During the quarter, the global markets experienced significant volatility, but ended relatively flat. Daily price fluctuations were largely driven by global macroeconomic headlines including a potential Greek default, Chinese market instability, and diverging global monetary policy. While the impacts of the strength of the U.S. dollar and depressed oil prices still remain relevant, their effects on the global markets this quarter were more muted than in the first quarter.
The volatility in the markets was largely due to the uncertainty in Greece and its ability to repay its debt. On June 30, 2015, Greece missed a payment due to the International Monetary Fund (the “IMF”).
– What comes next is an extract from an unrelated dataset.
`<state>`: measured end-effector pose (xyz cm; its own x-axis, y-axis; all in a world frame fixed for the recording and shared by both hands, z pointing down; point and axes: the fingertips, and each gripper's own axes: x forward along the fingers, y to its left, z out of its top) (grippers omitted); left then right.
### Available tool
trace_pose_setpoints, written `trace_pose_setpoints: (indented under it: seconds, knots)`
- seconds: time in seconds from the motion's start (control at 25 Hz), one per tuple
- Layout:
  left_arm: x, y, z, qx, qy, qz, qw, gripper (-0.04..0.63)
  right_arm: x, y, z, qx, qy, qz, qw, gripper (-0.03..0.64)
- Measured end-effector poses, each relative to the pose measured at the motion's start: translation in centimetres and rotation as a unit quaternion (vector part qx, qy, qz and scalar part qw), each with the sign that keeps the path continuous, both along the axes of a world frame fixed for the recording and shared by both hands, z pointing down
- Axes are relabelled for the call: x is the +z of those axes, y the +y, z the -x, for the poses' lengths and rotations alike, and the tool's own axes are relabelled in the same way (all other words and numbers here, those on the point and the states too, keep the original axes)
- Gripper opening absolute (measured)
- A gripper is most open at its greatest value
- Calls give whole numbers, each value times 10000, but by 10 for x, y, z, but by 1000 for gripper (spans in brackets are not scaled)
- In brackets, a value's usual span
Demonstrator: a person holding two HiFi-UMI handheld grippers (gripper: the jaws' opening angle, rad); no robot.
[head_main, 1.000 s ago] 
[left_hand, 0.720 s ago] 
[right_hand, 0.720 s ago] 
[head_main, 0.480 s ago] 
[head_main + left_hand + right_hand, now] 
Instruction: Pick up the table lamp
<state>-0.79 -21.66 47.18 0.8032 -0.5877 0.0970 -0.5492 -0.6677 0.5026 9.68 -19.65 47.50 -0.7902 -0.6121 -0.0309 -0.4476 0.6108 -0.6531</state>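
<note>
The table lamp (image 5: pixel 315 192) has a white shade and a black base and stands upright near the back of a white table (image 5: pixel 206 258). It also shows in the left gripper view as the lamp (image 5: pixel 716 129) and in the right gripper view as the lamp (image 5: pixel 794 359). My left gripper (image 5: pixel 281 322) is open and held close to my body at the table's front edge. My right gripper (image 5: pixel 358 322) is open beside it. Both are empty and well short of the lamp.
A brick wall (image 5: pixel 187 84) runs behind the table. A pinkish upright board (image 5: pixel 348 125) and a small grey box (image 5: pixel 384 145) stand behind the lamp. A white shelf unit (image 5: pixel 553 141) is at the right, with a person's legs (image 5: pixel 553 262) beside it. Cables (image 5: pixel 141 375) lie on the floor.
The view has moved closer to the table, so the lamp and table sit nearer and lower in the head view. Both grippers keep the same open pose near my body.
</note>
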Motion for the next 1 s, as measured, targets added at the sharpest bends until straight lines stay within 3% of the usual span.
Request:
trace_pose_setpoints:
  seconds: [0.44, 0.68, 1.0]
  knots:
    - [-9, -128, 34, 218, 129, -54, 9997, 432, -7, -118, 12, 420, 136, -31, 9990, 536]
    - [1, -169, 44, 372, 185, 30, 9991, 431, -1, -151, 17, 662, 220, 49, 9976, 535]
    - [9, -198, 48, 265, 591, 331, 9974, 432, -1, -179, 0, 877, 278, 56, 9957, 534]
After news that Greece had shut down its stock market, the local banks instituted capital controls and Greek voters voted against the proposed bailout terms from the European Union, the debacle culminated in a rescue agreement for Greece that is unanimously supported by the Eurozone leaders a few weeks after the close of the quarter. The agreement will now be passed through the legislative bodies for final approval.
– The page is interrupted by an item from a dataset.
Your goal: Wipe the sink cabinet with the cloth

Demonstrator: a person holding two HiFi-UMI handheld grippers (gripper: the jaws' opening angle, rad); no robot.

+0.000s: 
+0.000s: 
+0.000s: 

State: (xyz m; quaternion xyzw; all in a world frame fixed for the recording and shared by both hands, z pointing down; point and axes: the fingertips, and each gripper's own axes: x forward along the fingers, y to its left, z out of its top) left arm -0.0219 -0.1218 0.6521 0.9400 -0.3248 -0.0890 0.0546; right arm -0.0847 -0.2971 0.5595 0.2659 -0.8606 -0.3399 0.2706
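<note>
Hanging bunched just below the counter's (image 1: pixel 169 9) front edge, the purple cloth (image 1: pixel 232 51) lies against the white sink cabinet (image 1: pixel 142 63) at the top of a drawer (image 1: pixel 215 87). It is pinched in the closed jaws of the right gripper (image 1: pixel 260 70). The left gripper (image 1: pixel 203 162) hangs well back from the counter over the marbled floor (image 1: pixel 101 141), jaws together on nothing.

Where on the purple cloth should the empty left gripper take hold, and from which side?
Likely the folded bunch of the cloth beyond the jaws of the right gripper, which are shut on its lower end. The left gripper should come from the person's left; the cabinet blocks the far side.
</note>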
An uncertain growth picture in the Chinese economy also caused significant volatility in the markets. After peaking mid-June, the Chinese markets experienced a steep correction, causing the government regulators to intervene after the close of the quarter to halt market operations in an attempt to stabilize the markets. The Chinese central bank also decreased benchmark interest rates and bank reserve requirements to help prop up the economy.
The non-U.S. equity markets rallied early in the second quarter, but ended the quarter in relatively neutral territory. The central banks within Europe, Japan and China continue to loosen their monetary policies. Data in Europe showed signs that the quantitative easing program helped stave off deflation and the European Central Bank (“ECB”) indicated that the program will likely continue until September 2016 or until inflation hits a target of 2%.
The U.S. equity markets ended in flat territory as positive news on corporate earnings and the expanding U.S. economy was overshadowed by the headline risk from Greece. The small growth category was the strongest performing asset class, while mid-capitalization firms were the worst performers. Performance amongst the S&P Index sectors was mixed, and consumer discretionary and healthcare continued their outperformance from the previous quarter while utilities and industrials underperformed.
All fixed income sectors, with the exception of the less interest rate sensitive sectors such as emerging markets debt and high yield, ended the quarter in negative territory. Focus still remains on the U.S. Federal Reserve (the “Fed”) and the timing and velocity of its interest rate lift-off strategy. The 10-year Treasury yield rapidly increased for the quarter ending at 2.3%. The fear of the imminent raising of rates by the Fed outweighed the demand for safe haven assets, such as U.S. Treasuries, as Greece moved towards potential default.